Петру не сразу удалось отыскать бетонный капонир на исчерченном глубокими тенями, заросшем деревьями склоне. Он бы наверняка прошёл мимо, но тут Маргарита, ненадолго прервав свой ругательный монолог, беспокойно шевельнулась у него на плече и негромко вскрикнула. Повернув голову, Пётр увидел смутно белевшие среди корявых стволов бетонные стены и чёрный прямоугольник двери. Переступая порог, он снова услышал где-то позади себя гневные вопли Кривошипа и понял, что Яйцеголовые от него не отстанут.
— Ну до чего же упорный старикашка, — недовольно пробормотал Свисток. — Он мне сразу не понравился. Как бы он не выкинул ещё какую-нибудь пакость!
— Например, не сообщил о нашем прибытии железноголовым, — согласилась Маргарита.
— Не сообщит, — пообещал Пётр и вошёл в капонир.
Освещая крутые ступени лампой, которая здесь пришлась как нельзя более кстати, он спустился до того места, где корни деревьев взломали каменные стены штольни. Здесь он остановился, вынул из ножен кинжал и принялся кромсать самый толстый корень. Корень ветвился, образуя сетку, которая хоть и прогнулась, но всё ещё сдерживала неимоверный груз каменных обломков. После четвёртого или пятого удара кинжалом корень громко треснул, глубоко надломился и угрожающе выгнулся. Каменные обломки зашевелились, шурша и постукивая друг о друга.
— Это здорово смахивает на попытку самоубийства, приятель, — заметил Свисток.
— Или на глупость, — заметила Маргарита.
Пётр не стал с ними спорить. Вместо этого он в последний раз полоснул кинжалом по корню и опрометью бросился вниз, перепрыгивая через три ступеньки. Позади с рассыпчатым грохотом рухнула стена, превратившись в беспорядочную груду щебня. Обернувшись, Пётр увидел настигающее его облако едкой пыли, в котором крутились и подскакивали каменные обломки. Он прибавил ходу; пыль настигла его, забивая ноздри и рот, мешая дышать; один камень ударил его по ноге, другой стукнул между лопаток, но на этом всё и закончилось: огромная масса щебёнки застряла в узкой штольне, как пробка в бутылочном горлышке, закупорив её раз и навсегда.

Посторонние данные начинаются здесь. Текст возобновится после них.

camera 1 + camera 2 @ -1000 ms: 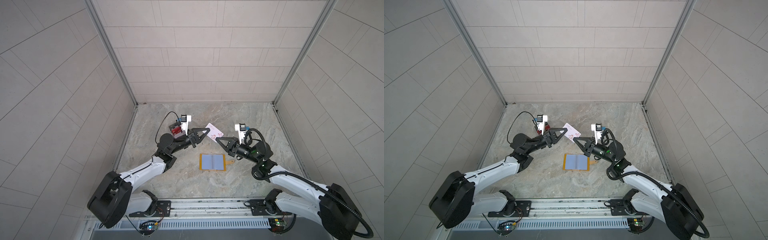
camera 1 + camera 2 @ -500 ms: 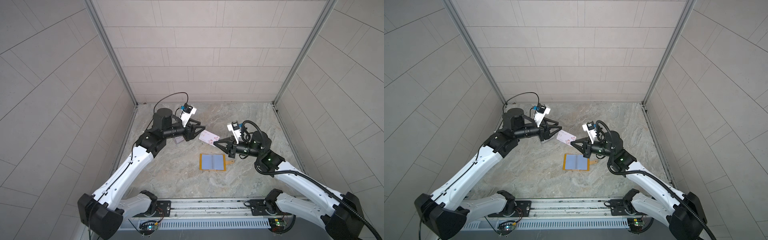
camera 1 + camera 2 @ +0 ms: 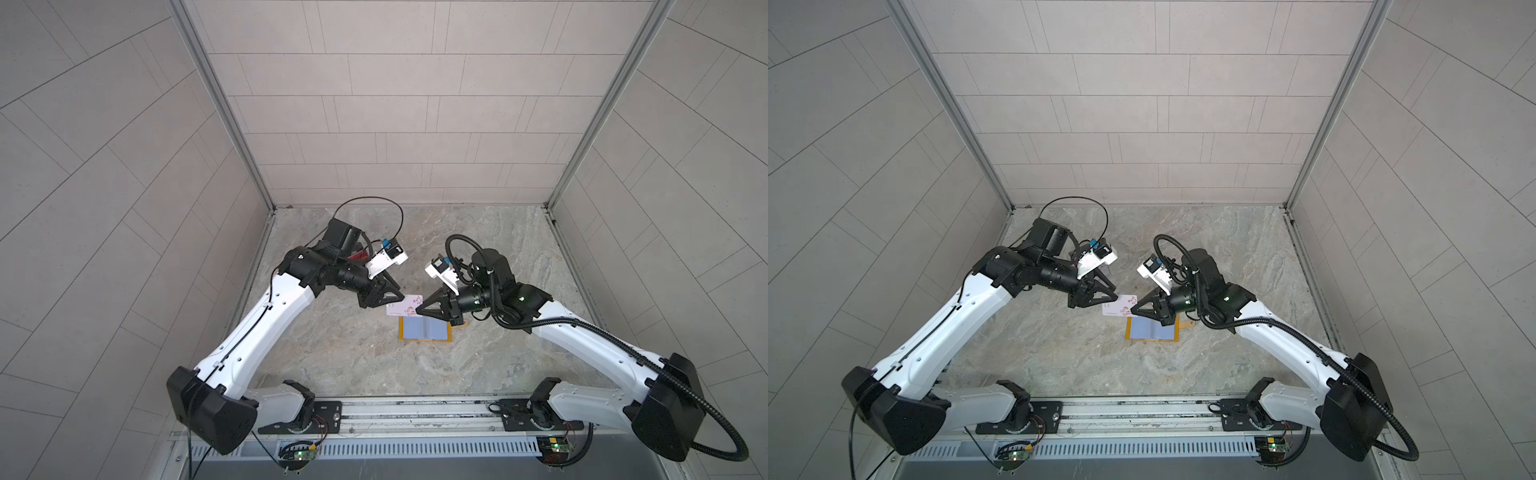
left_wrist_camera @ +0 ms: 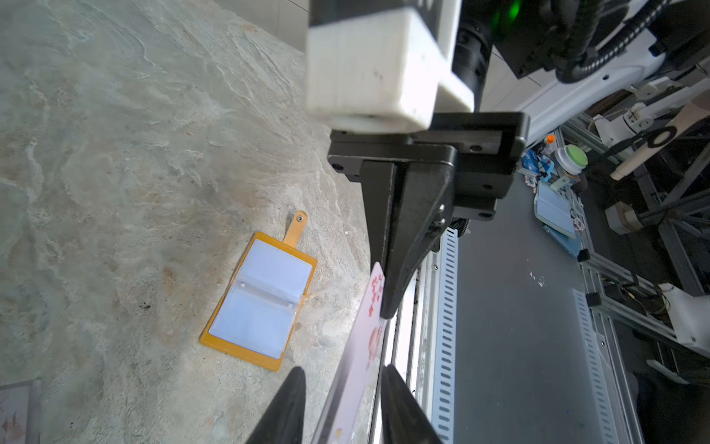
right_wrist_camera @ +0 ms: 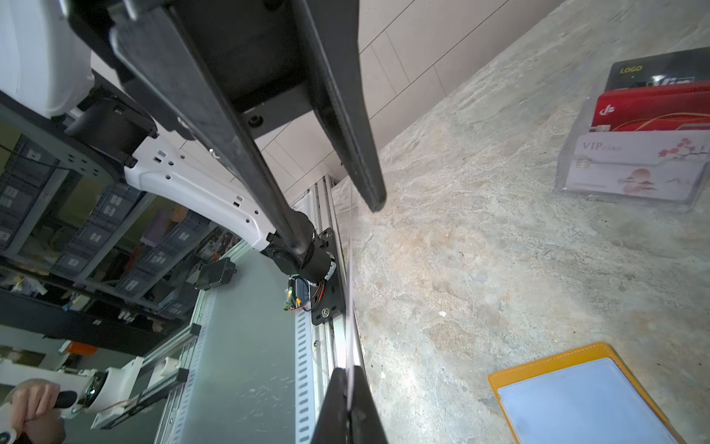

Миновав ещё два поворота коридора, они окончательно оторвались от тяжёлого пылевого облака, и вскоре впереди блеснуло отражение их лампы в спокойной воде подземного грота. Пётр с облегчением ступил на сырой песок, поднял лампу повыше и огляделся.
— Вот так номер, — сказал Свисток.
Пётр огляделся ещё раз, но от этого ничего не изменилось: шлюпки в гроте не было.